Will More Data Make Us Healthier?

Beatrice J. Doty

Amazon wants you to wear a tracking device that makes 3D scans of your body and analyzes when your voice sounds stressed.

Welcome to the possibly useful, possibly creepy future of health care.

Amazon’s new tracking wristband and accompanying app show how body-worn health technologies have evolved in the past few years. What used to be relatively simple gadgets that logged how many steps people took have morphed into holistic systems that promise to guide us and our doctors to improve our health, and maybe even spot illnesses like COVID-19 before we know we’re sick.

The principle behind these technologies is that collecting more data will help make us healthier.
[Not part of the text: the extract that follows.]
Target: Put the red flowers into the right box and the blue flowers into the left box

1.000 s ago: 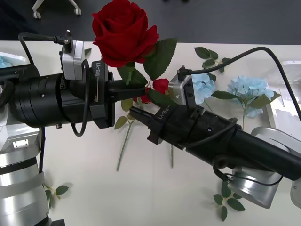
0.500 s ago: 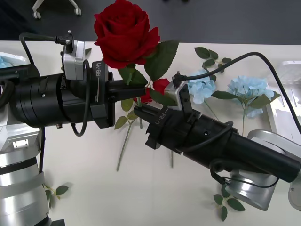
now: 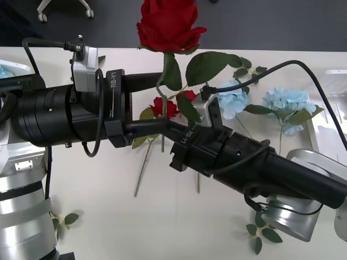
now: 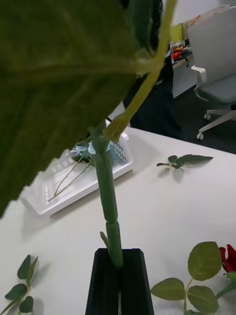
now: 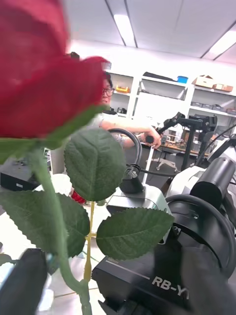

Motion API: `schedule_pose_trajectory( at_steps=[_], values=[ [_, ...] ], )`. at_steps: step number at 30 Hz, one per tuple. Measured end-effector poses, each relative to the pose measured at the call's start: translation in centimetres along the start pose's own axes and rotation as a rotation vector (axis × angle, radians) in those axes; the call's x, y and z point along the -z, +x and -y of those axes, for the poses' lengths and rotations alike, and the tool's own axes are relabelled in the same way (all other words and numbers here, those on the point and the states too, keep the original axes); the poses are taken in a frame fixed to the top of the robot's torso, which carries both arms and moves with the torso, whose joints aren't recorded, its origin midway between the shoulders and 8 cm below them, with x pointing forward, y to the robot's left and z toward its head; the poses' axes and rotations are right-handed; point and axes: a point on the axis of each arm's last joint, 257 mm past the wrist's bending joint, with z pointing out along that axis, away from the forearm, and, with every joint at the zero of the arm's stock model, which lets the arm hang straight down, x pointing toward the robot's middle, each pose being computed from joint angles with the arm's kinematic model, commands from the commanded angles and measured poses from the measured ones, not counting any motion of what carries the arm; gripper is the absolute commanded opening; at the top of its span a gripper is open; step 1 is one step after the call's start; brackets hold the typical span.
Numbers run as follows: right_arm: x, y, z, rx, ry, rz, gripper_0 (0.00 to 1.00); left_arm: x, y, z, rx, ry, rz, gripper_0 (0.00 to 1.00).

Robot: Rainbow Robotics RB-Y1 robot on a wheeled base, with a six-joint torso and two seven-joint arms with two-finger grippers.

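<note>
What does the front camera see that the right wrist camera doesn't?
Front only: the red head of the held rose, blue flowers lying on the table, and the open left gripper beside the stem. Right wrist only: the right gripper, its black fingers pinched shut on the stem, and thin stems lying in the left box. Both: the rose's green leaves and the white table.

A deep red rose [image 3: 167, 24] with a green stem [image 4: 109, 206] and dark green leaves [image 5: 95, 163] is seen. Two more red roses [image 3: 172, 103] are seen on the white table [image 3: 162, 216]. Pale blue flowers [image 3: 286, 105] are seen too. The box [image 4: 73, 179] is white with slots. The fingers [image 4: 118, 283] are black. The arms [image 3: 54, 116] are black and silver.
</note>
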Motion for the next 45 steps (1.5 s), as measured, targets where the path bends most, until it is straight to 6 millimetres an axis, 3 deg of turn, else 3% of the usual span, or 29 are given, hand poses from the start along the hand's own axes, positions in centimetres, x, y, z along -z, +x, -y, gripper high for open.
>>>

The message from experts I spoke with is that there’s potential in that idea, but it hasn’t been fulfilled yet.

For now, health and fitness tracking systems can be very useful for some people — but not for everyone. I know people who swear by their fitness trackers to help manage their weight, and others who exercise more because the Apple Watch gives them kudos for doing so.

One big limitation of health devices, though, is that many people don’t know what to do with the data they see about their heart rate or how many hours they slept.

“We’re not doing a very good job of educating people what to do with that information. That’s the piece that’s missing,” said John Jakicic, director of the Healthy Lifestyle Institute at the University of Pittsburgh.

The companies behind health tracking technologies know this is a problem, and they’re increasingly promising to suggest actions that people — or their physicians — can take from all the data that the tracking gadgets collect.

Amazon said, for example, that its health tracking system might be able to suggest which workout is most effective for someone. Fitbit says its sensors can score your stress level. Amazon, Apple and other companies are also trying to integrate information from their health technologies into electronic medical records. In principle, that means a patient with a heart condition could share daily electrocardiogram readings with her doctor.

But it’s not always clear whether the insights from these health trackers are helpful or accurate. Jessilyn Dunn, a Duke University professor who studies uses of medical data collected from wearable devices, said that researchers usually can’t access or validate the assessments that tech companies are making from people’s data.

Dunn said she was optimistic about the potential of health tracking technologies for clinicians and the rest of us. But she said that the lack of transparency made it difficult to know why a health tracking technology might suggest that someone needed another hour of sleep or could be at risk of a dangerous heart abnormality.

So, if you’re considering buying a health tracking technology, consider what you realistically might get out of it. Will it be helpful to know how much you slept or for Amazon to estimate your stress level from the tone of your voice? Think about whether you trust the company behind the health tracker with sensitive information from your body.

You might find these trackers helpful. But don’t expect them to be miracle cures.